6
Yorum
1
Beğeni
5,0
Puan
3736
Okunma

Tutkunluğun gemilere yol gösteren bir işaret feneri
bu kadar sevdalısın;
yüzün bir şarap lezetinde, nice sevdalara serüven
dilimdeki bedualardan kucaklayarak, topladım hasretini
gücenik bir çocuğun annesini kaybedişinin anımsattığı gibi
iki gelincik çiçeği var elinde, yanaklarında bir tutam ay ışığı
ve deli bir rüzgâr okşuyor karbeyaz saçlarını.
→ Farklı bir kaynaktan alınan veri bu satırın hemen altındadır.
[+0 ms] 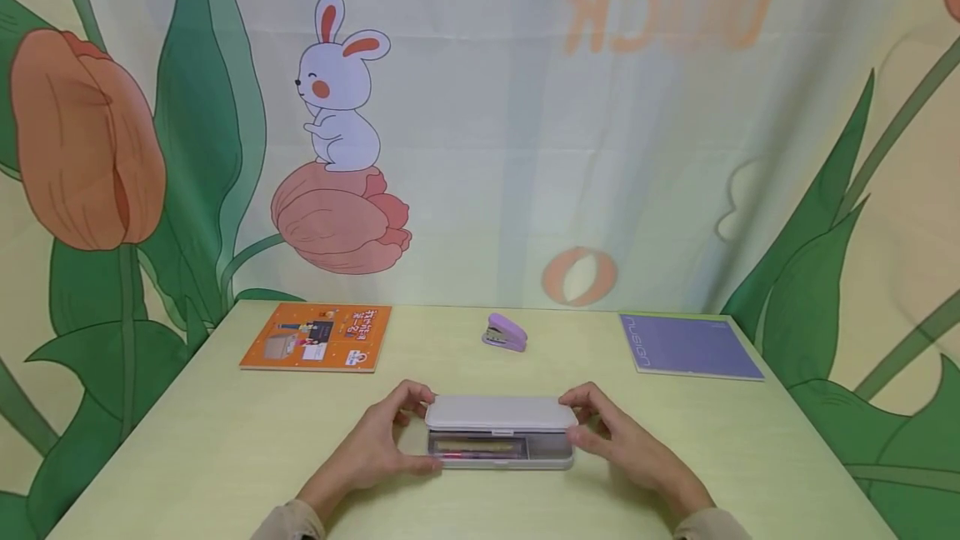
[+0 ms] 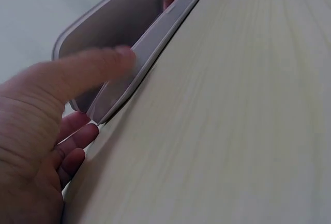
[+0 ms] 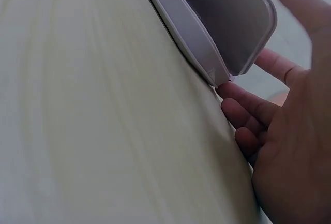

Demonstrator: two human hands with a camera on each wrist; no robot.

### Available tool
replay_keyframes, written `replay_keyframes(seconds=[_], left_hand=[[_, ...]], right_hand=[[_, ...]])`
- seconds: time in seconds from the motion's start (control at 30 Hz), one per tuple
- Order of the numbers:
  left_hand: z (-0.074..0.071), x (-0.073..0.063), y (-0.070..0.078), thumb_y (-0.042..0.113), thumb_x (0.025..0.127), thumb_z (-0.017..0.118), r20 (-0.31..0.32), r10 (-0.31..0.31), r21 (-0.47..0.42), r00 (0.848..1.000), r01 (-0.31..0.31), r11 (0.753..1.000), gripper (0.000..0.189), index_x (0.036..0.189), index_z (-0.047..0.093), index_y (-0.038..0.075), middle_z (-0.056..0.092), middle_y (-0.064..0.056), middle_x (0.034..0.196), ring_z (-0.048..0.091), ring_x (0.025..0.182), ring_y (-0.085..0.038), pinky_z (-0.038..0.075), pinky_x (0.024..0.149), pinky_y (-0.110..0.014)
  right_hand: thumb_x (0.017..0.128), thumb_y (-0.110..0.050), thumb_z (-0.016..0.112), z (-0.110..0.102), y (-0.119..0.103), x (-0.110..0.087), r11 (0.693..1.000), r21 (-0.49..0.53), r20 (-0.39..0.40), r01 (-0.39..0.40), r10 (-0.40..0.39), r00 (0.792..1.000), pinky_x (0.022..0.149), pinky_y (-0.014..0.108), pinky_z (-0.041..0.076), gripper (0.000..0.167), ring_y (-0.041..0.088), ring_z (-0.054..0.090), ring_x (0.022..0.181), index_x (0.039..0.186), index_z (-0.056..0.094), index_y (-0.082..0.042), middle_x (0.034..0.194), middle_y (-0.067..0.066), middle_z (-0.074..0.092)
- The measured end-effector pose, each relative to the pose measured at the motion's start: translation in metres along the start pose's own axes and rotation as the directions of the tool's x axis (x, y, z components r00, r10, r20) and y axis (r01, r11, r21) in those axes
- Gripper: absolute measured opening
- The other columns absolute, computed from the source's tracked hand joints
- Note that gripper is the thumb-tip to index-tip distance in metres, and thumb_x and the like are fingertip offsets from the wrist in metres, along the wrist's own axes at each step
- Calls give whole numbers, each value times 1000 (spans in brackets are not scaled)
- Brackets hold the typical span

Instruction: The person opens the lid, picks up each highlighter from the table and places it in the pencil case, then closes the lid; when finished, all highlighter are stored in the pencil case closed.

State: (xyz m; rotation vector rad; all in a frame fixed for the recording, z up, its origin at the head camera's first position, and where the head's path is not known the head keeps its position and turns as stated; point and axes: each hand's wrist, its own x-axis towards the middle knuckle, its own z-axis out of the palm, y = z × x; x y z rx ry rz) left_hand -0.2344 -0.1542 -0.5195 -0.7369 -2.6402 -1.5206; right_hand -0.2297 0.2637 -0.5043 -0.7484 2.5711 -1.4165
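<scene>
A pale grey pencil case (image 1: 501, 413) lies on the table in front of me, its lid partly raised. Inside, a clear compartment (image 1: 480, 447) holds a yellowish stick-like item and something pink-red. At the left end, my left hand (image 1: 386, 440) spans the case, thumb at the lower front corner and fingers by the back of the lid. My right hand (image 1: 626, 444) is around the other end, its thumb by the lid's front corner and index finger behind. In the right wrist view, curled fingertips (image 3: 227, 89) touch the base corner of the case.
A purple stapler (image 1: 505, 332) sits farther back, beyond the case. An orange booklet (image 1: 315, 338) lies at the back left of the table (image 1: 225, 440), and a blue-violet notebook (image 1: 690, 347) at the back right. Behind the table hangs a printed curtain (image 1: 480, 148).
</scene>
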Motion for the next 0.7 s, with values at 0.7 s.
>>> replay_keyframes(seconds=[0.7], left_hand=[[1, -2, 7, 37, 84, 100, 7, -1, 5, 1000, 1, 1000, 62, 138, 72, 28, 72, 11, 135, 65, 123, -22, 51, 110, -38]], right_hand=[[89, -42, 94, 0, 0, -1, 994, -94, -23, -59, 57, 998, 110, 33, 43, 78, 25, 55, 125, 156, 59, -22, 131, -4, 63]])
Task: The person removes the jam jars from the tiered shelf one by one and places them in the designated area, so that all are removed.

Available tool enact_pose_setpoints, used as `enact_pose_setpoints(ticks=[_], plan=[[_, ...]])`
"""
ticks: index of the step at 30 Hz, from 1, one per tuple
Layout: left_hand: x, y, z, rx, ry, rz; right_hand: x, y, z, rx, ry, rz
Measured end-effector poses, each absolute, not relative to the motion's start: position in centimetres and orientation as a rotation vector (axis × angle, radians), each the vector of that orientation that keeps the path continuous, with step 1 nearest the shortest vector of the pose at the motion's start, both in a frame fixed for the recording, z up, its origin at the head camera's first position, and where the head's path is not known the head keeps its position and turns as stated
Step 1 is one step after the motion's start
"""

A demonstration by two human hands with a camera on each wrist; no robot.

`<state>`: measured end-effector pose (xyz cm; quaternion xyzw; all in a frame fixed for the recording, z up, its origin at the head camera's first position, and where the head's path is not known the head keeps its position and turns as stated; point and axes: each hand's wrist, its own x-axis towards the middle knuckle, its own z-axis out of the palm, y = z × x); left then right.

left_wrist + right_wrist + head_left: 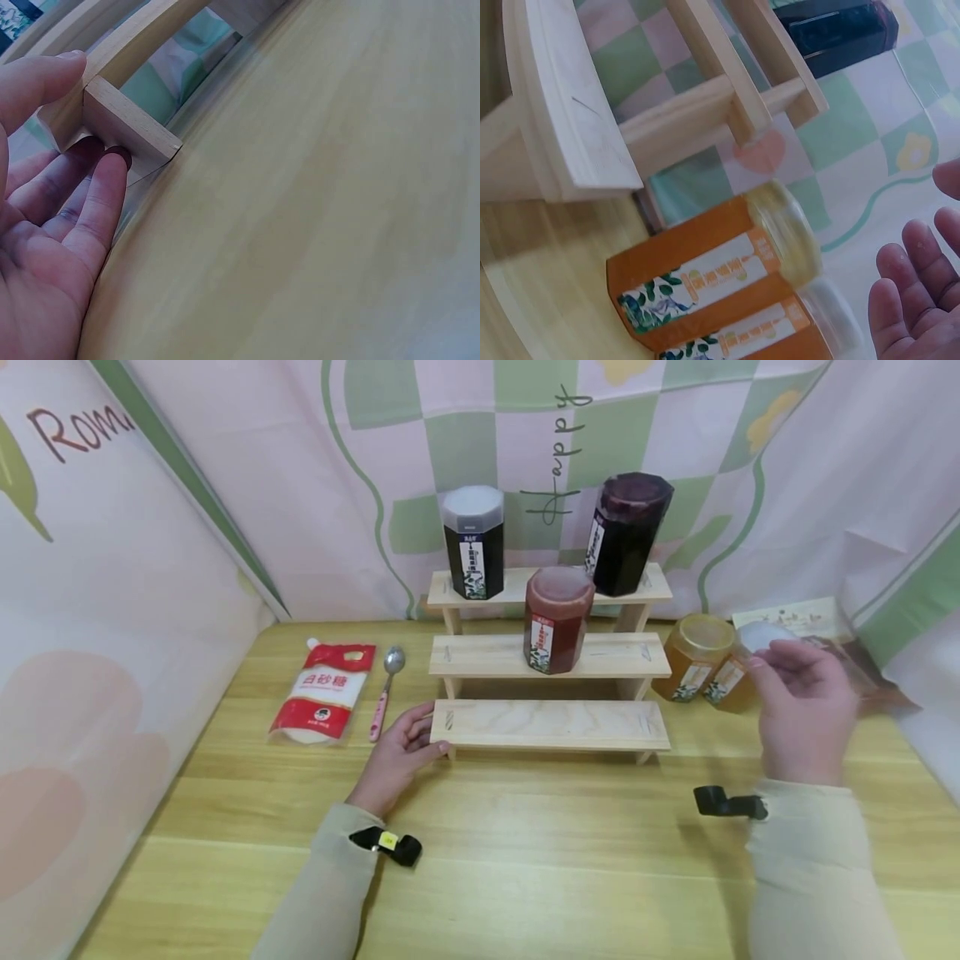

Korkak ceylan bakışlı,bir dağ canbazı
silerken gözyaşını bozkırın ince danteline
ayak izleri kalır, güne kızaran şafakla
eğer ıstırabımı duyabilseydin
boşa dönen bir zamanla oyalanmazdın
kapadı kapılarını gönül limanlarım
istesen de artık giremezsin
biliyorsun ben hangi şiirdeysem
aşkın deryası orası.
Gün ikindideyken hüzünlenir yüreğim
ve ben çocukluk günlerimin ince sesiyle
suzinak bir makamda şarkı söylüyorum
taze gül kokusu, dışarda kuş sesleri
yine çıldırtacağım içimdeki kadını
bilmem ki... üstelik seviyorum da onu
o bir mehtabın doğuşu, bir güneşin batışı
o güneşin ışığıyla dokunduğum her taş
içimde filizlenen bir yeni ihtil’al.
Nuri Dağdelen
Özdere-İstanbul
11.6.2010
Saat.23.30
5.0
100% (8)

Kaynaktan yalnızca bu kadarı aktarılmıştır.